* _Problem to solve_
Copy all the records word for word, apart from any pictures.

* _Records for this exercise_
****************************************

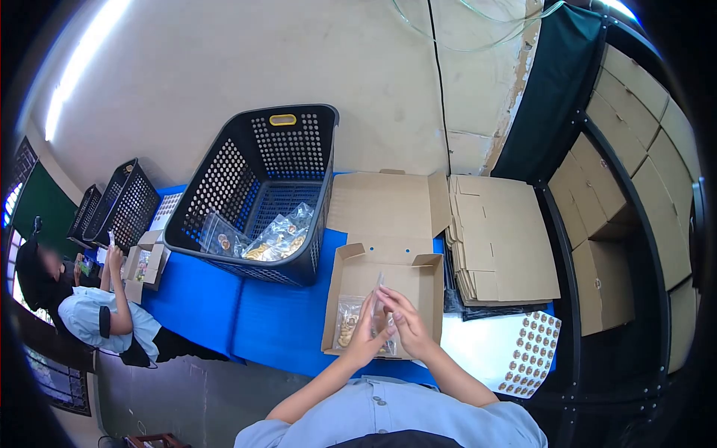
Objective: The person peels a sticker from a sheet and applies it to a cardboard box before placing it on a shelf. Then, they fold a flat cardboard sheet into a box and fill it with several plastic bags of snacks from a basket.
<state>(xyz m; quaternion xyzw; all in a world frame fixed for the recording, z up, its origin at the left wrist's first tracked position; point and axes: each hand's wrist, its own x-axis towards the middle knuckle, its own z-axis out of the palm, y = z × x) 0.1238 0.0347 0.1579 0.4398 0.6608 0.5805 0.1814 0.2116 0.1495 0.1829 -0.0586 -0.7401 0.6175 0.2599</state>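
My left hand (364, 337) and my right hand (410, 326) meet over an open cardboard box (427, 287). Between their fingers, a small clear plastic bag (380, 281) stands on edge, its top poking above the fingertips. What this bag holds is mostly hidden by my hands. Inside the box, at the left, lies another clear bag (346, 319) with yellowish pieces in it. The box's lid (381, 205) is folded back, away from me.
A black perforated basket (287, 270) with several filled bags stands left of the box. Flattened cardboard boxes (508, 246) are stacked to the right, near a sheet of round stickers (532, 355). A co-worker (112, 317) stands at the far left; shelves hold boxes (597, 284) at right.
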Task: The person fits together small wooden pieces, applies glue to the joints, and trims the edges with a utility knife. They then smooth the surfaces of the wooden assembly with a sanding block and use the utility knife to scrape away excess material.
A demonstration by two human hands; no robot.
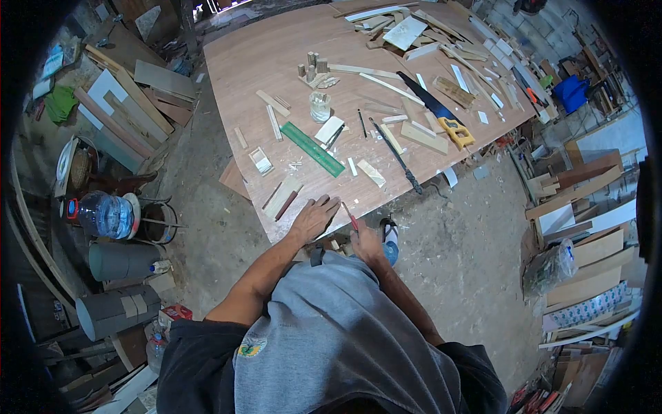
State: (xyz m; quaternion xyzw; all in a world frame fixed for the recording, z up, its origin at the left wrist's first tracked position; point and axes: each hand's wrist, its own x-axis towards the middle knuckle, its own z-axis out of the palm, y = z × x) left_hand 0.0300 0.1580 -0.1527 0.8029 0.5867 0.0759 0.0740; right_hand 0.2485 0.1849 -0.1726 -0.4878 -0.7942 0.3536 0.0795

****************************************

* _Written solution_
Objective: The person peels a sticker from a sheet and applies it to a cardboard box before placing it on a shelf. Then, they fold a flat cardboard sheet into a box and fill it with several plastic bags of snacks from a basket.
<state>(xyz m; quaternion xyzw; all in a world frame fixed for the recording, z up, its origin at the left wrist's first tracked position; point and axes: each hand's wrist, its own x-axis towards the middle knuckle, its own z-axis out of the palm, y = z × x) 0.1238 0.0347 0.1579 0.4398 0.6608 0.5805 0.1814 0.2116 0.1495 0.1829 -0.0586 -0.7401 0.6175 0.2599</state>
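My left hand (364, 337) and my right hand (410, 326) meet over an open cardboard box (427, 287). Between their fingers, a small clear plastic bag (380, 281) stands on edge, its top poking above the fingertips. What this bag holds is mostly hidden by my hands. Inside the box, at the left, lies another clear bag (346, 319) with yellowish pieces in it. The box's lid (381, 205) is folded back, away from me.
A black perforated basket (287, 270) with several filled bags stands left of the box. Flattened cardboard boxes (508, 246) are stacked to the right, near a sheet of round stickers (532, 355). A co-worker (112, 317) stands at the far left; shelves hold boxes (597, 284) at right.
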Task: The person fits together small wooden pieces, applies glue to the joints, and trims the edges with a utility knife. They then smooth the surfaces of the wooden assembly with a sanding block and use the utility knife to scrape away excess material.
A demonstration by two human hands; no robot.
State: (xyz m; quaternion xyzw; all in a world frame fixed for the recording, z up, its origin at the left wrist's first tracked position; point and axes: each hand's wrist, its own x-axis towards the middle knuckle, its own z-axis out of the palm, y = z × x) left_hand 0.0300 0.1580 -0.1527 0.8029 0.5867 0.0759 0.0740; right_hand 0.2485 0.1849 -0.1726 -0.4878 -0.7942 0.3536 0.0795

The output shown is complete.